Notably, notwithstanding these conclusions, the court held “the error of admitting the victim impact statements was harmless because of the overwhelming evidence of both the scheme to defraud and Copple's specific intent.” Id. (emphasis added). There was evidence that Copple had falsified financial statements, prepared wholly fictitious reports about investments, and used the victims' funds on extravagant personal expenses. Id. at 546-47. The court held the “evidence overwhelmingly indicates that Copple knowingly devised or participated in a scheme to defraud and did so with the specific intent to defraud,” concluding “it was highly probable Copple would have been convicted for violating the mail fraud statute even if the victim impact testimony had been excluded.” Id. at 547.
“A trial court's admission of inadmissible evidence will disturb a defendant's conviction only if the error is not harmless,” United States v. McVeigh, 153 F.3d 1166, 1203 (10th Cir. 1998) (quoting United States v. Cass, 127 F.3d 1218, 1225 (10th Cir. 1997)), and the government bears the burden of establishing harmlessness, id. at 1204. “A non-constitutional error ․ is harmless unless it had a ‘substantial influence’ on the outcome or leaves one in ‘grave doubt’ as to whether it had such effect.” United States v. Medina-Copete, 757 F.3d 1092, 1108 (10th Cir. 2014) (quoting United States v. Rivera, 900 F.2d 1462, 1470 (10th Cir. 1990) (en banc)). “[C]autionary instructions are ordinarily sufficient to cure any alleged prejudice to the defendant.” McVeigh, 153 F.3d at 1204.
Here, in order to prove wire fraud in violation of 18 U.S.C. § 1343,6 the government had to establish beyond a reasonable doubt the following four elements, which were stated in jury instruction number twenty-nine:
First, that there was a scheme or artifice to defraud or a scheme to obtain money or property by means of false pretenses, representations, or promises as alleged in the Indictment;
Second, that the defendant knowingly and willfully participated in the scheme or artifice to defraud with knowledge of its fraudulent nature and with specific intent to defraud;
Third, that in execution or furtherance of that scheme, the defendant used or caused the use of interstate wires as specified in the Indictment; and
Fourth, that the scheme employed false or fraudulent pretenses, representations, or promises that were material.
Rec., vol. 2 at 983 (emphasis added).
At trial, Mr. Holloway's defense specifically contested only the second element, noting during opening statements “that despite the prosecution's mountains of evidence, they won't be able to show beyond a reasonable doubt that Mr. Holloway acted with that specific intent to defraud.” Rec., vol. 4 at 496. Accordingly, the central issue with respect to the wire fraud charges was whether Mr. Holloway acted with the specific intent to defraud investors.
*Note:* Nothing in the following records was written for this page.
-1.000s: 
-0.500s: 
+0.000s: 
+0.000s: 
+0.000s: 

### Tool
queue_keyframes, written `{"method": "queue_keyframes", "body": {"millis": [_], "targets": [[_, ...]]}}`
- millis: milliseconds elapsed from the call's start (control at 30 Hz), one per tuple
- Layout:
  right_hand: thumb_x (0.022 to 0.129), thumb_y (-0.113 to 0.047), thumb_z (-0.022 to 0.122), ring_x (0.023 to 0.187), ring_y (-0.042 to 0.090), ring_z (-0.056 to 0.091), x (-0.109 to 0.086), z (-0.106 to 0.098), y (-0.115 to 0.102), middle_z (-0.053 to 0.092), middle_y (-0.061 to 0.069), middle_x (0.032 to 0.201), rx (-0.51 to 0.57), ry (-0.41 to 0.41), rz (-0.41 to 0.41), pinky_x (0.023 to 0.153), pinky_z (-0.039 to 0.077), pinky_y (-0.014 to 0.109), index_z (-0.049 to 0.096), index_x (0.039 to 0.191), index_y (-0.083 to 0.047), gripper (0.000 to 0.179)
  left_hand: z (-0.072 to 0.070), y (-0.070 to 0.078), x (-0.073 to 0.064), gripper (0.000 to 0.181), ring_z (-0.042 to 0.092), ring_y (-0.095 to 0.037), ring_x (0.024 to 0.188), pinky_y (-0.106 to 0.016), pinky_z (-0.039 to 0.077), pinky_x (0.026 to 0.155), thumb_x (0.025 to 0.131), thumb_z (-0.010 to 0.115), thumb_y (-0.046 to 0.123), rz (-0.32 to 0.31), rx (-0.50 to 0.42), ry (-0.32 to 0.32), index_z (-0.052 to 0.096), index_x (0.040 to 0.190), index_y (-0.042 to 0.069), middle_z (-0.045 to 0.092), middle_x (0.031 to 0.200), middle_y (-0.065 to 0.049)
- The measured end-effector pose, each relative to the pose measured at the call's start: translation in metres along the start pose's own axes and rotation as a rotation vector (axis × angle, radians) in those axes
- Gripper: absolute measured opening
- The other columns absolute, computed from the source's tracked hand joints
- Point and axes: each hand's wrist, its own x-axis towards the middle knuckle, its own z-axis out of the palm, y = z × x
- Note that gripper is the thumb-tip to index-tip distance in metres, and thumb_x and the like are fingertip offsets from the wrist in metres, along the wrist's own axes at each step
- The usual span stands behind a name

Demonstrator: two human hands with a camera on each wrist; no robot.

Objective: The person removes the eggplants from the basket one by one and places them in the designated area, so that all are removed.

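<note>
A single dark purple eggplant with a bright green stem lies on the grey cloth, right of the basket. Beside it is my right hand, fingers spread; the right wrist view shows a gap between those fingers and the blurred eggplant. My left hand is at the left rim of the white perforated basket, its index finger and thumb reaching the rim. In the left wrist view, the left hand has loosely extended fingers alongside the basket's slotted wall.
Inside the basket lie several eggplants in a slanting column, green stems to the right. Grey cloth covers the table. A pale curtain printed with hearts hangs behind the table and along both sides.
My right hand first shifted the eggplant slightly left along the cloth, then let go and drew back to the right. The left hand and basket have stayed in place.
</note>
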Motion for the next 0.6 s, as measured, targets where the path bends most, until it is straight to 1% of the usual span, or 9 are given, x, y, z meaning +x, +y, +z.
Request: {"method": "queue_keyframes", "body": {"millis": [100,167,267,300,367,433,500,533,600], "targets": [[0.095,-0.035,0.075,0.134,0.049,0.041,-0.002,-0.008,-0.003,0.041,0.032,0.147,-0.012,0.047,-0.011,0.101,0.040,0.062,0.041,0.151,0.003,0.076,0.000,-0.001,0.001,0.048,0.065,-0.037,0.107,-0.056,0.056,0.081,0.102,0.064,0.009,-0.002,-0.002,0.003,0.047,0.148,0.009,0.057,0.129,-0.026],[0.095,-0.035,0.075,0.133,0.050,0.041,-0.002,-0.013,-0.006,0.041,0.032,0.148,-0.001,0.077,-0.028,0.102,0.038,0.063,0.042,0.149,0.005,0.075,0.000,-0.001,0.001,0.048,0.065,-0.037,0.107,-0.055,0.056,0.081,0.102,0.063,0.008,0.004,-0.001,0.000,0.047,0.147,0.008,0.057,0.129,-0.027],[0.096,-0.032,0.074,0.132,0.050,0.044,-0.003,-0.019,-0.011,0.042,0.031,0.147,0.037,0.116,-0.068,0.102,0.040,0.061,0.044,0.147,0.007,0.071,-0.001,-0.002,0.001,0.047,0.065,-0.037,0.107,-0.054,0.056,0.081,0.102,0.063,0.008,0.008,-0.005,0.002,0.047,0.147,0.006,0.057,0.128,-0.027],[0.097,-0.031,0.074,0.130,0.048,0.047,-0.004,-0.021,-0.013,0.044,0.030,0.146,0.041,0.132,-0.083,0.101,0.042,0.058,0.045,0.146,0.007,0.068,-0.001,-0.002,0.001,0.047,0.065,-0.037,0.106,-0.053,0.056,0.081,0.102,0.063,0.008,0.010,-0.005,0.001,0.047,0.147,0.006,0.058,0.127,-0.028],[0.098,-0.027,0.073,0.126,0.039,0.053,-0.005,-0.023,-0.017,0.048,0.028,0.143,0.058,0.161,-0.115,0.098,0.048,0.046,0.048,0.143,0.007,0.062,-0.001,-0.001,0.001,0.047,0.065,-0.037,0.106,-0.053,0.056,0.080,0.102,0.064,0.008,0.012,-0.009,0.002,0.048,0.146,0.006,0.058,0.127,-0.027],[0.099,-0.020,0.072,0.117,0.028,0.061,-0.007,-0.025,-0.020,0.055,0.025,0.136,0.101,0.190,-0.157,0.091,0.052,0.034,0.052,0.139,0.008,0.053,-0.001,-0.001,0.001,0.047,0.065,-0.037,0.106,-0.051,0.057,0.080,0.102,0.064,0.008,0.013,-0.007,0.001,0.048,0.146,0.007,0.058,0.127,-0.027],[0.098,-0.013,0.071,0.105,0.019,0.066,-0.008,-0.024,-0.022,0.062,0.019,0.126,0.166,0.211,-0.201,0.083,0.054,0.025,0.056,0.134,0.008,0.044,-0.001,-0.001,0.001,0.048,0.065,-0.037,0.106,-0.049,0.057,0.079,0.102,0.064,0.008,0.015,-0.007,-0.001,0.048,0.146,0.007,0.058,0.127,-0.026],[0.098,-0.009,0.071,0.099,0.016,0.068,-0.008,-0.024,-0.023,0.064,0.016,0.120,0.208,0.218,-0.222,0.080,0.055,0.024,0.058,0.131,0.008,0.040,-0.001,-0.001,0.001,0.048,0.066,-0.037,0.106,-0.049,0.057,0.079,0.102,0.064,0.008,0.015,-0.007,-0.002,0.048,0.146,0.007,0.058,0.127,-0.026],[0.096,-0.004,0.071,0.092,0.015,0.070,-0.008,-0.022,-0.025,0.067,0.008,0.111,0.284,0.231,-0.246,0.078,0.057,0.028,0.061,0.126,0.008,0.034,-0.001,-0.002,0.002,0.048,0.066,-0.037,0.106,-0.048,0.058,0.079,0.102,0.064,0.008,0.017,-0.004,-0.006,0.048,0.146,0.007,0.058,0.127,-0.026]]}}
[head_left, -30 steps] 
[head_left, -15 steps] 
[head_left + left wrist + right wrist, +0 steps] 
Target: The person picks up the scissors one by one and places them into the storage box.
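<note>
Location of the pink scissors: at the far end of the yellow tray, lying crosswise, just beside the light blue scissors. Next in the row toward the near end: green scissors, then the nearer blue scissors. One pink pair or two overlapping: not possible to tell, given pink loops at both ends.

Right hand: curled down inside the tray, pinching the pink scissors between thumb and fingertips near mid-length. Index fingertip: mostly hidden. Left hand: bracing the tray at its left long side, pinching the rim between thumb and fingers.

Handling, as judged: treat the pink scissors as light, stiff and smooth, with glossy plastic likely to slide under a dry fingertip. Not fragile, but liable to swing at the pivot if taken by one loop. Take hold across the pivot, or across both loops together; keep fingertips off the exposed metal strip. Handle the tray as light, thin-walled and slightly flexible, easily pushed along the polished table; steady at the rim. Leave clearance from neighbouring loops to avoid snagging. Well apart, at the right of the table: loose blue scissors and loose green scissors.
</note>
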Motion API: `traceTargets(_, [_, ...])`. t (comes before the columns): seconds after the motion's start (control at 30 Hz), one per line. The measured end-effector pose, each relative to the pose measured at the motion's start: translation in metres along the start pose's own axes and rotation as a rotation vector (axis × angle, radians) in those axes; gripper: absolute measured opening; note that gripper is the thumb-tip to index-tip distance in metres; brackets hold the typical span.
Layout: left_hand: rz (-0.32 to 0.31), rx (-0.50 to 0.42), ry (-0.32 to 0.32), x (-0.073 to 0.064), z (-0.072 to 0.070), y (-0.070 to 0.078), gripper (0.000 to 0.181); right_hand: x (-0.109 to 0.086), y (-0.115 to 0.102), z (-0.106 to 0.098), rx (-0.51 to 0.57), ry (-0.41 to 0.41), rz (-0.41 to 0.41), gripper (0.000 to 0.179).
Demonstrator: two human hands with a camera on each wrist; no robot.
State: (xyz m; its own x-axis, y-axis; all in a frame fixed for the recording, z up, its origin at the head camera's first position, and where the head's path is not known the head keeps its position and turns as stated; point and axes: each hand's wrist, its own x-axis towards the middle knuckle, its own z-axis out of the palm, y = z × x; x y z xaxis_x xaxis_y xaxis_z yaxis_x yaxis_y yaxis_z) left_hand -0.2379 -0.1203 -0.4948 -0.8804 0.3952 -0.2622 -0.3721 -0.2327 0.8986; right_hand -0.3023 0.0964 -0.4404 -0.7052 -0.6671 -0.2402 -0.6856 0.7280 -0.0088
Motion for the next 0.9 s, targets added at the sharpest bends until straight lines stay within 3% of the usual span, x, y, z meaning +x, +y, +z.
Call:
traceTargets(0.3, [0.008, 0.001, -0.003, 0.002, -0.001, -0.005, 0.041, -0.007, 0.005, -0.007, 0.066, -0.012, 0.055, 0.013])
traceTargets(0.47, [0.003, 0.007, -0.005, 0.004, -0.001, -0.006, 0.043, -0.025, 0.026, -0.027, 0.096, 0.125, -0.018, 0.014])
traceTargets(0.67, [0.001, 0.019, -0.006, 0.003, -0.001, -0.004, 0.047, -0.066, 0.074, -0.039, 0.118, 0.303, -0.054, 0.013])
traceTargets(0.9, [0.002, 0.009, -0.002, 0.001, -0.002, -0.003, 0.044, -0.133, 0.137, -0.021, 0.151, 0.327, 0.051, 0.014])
As we have repeatedly recognized, “fraudulent intent is difficult to prove with direct evidence,” and thus “it may be inferred from circumstantial evidence considered in its totality.” United States v. Kalu, 791 F.3d 1194, 1205 (10th Cir. 2015). One means of establishing intent to defraud is by proof of economic harm to victims of the fraud. See United States v. Welch, 327 F.3d 1081, 1104-05 (10th Cir. 2003) (citing cases); Copple, 24 F.3d at 544-45.
The government offered the testimony of several individuals concerning their financial losses, as well as the impact those losses had on their lives, in order to prove Mr. Holloway's specific intent to defraud investors. But the government introduced a considerable amount of other evidence as well. Included were excerpts from a deposition Mr. Holloway gave in the civil enforcement action brought against him by the Commodities Futures Trading Commission, in which he admitted that he sent investors false reports concerning asset statements and that he consistently lied to investors about their returns. In fact, on five of his worst trading days when he lost millions of dollars, Mr. Holloway actually reported gains to investors. He also sent particularly incriminating emails, admitting in one:
I have lied to David ever [sic] single day and also Bob telling them that we have all the money. I lost another 25k today. ․ I do not think that you or Lou have any idea how serious this is[.] We are doing a ponzi deal by taking new clients [sic] money and “paying out salaries and distributions[.]” I am very close to shutting down and coming clean with them[.]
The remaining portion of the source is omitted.